KYSF
- Bonanza, Oregon; United States;
- Broadcast area: Klamath Falls-Altamont
- Frequency: 97.5 MHz
- Branding: Air1

Programming
- Format: Christian worship
- Affiliations: Air1

Ownership
- Owner: Educational Media Foundation

History
- First air date: 1999
- Former call signs: KAQX (1996–1999)
- Former frequencies: 102.9 MHz (1999–2015)

Technical information
- Licensing authority: FCC
- Facility ID: 3462
- Class: C3
- ERP: 460 watts directional
- HAAT: 642 meters (2106 feet)
- Transmitter coordinates: 42°05′48″N 121°37′57″W﻿ / ﻿42.09667°N 121.63250°W

Links
- Public license information: Public file; LMS;
- Webcast: Listen Live
- Website: https://www.air1.com air1.com]

= KYSF =

KYSF (97.5 FM, "Air1") is a radio station licensed to Bonanza, Oregon, United States. The station is owned by Educational Media Foundation.

==Programming==
KYSF broadcasts a Christian Worship music format to the greater Klamath Falls-Altamont, Oregon area. From 2009 to early 2012, almost all programming except syndicated programming heard on KYSF was from Dial Global's Hits NOW! satellite format. Syndicated programming on KYSF included Rick Dees' Weekly Top 40, Kidd Kraddick in the Morning and Baka Boyz Hip-Hop Mastermix.

==History==
This station received its original construction permit from the FCC on August 9, 1996. The new station was assigned the call letters KAQX by the FCC on October 25, 1996. KAQX received its license to cover from the FCC on February 5, 1999.

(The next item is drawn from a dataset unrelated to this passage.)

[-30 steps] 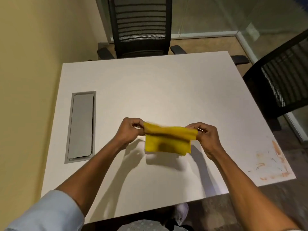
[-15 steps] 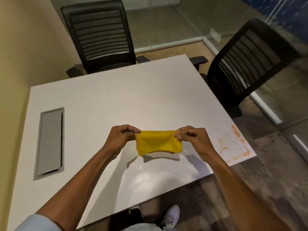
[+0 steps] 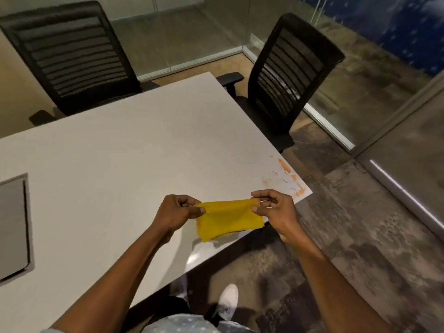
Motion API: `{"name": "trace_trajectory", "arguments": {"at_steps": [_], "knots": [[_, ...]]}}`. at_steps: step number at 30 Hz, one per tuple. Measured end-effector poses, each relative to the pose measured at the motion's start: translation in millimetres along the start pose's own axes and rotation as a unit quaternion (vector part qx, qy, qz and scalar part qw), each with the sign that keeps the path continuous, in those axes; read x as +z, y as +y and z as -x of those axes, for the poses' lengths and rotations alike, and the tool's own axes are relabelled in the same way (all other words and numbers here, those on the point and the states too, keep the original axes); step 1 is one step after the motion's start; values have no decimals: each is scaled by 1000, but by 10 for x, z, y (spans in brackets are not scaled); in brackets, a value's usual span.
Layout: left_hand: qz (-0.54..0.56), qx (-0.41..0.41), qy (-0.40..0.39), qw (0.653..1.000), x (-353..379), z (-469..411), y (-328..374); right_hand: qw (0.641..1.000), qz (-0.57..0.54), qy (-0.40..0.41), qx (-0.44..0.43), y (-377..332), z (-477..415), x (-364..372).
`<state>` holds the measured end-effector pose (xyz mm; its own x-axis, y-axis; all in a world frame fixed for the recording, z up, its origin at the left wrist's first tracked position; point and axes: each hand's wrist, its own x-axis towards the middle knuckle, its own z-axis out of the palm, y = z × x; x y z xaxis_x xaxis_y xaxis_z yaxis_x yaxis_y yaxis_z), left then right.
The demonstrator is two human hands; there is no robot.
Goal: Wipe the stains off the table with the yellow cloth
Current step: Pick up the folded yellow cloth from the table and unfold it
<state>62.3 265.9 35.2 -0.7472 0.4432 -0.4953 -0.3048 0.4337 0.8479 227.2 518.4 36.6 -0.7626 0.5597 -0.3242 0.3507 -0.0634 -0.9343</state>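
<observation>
A folded yellow cloth [image 3: 227, 218] hangs in the air just above the near right edge of the white table [image 3: 125, 150]. My left hand [image 3: 176, 212] pinches its left top corner and my right hand [image 3: 276, 210] pinches its right top corner. Orange and brown stains [image 3: 287, 176] mark the table's near right corner, a little beyond and to the right of my right hand. The cloth is not touching the stains.
A grey cable hatch [image 3: 13, 227] is set into the table at the left. One black mesh chair [image 3: 69, 56] stands at the far side, another [image 3: 286, 73] at the right side. Glass walls close the room on the right. My white shoe [image 3: 227, 300] shows below the table edge.
The view has swung right and the stained corner has come nearer to my hands. Both hands still hold the cloth stretched between them, now over the table's near right edge.
</observation>
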Motion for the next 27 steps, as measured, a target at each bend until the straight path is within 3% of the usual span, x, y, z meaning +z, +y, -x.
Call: {"name": "trace_trajectory", "arguments": {"at_steps": [9, 13, 20, 25, 27], "knots": [[27, -53, -31, 998, 561, -10, -263, 985, 24, 169, 18, 284, 246, -170], [-17, -45, -39, 998, 709, -102, -401, 951, 129, 275, 52, 446, 328, -164], [-66, -50, -22, 996, 838, -325, -607, 925, 267, 268, 28, 660, 199, 5], [-110, -59, -3, 992, 814, -457, -772, 909, 357, 214, 28, 831, 14, 297], [-152, -45, 5, 987, 779, -525, -855, 888, 434, 151, 22, 956, -35, 483]]}}
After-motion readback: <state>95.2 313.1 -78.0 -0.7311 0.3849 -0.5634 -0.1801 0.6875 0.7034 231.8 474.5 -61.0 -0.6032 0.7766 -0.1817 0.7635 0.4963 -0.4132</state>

The station was assigned the current call sign by the FCC on June 17, 1999.

On January 5, 2012, KYSF changed its format from contemporary hits to EMF's K-Love contemporary Christian format.

On February 11, 2014, KYSF moved from 102.9 FM to 97.5 FM. The station was licensed to operate at 97.5 FM on January 13, 2015. By 2018, KYSF was broadcasting K-Love's sister station feed, Air 1 which flipped formats to Christian Worship in January 2019.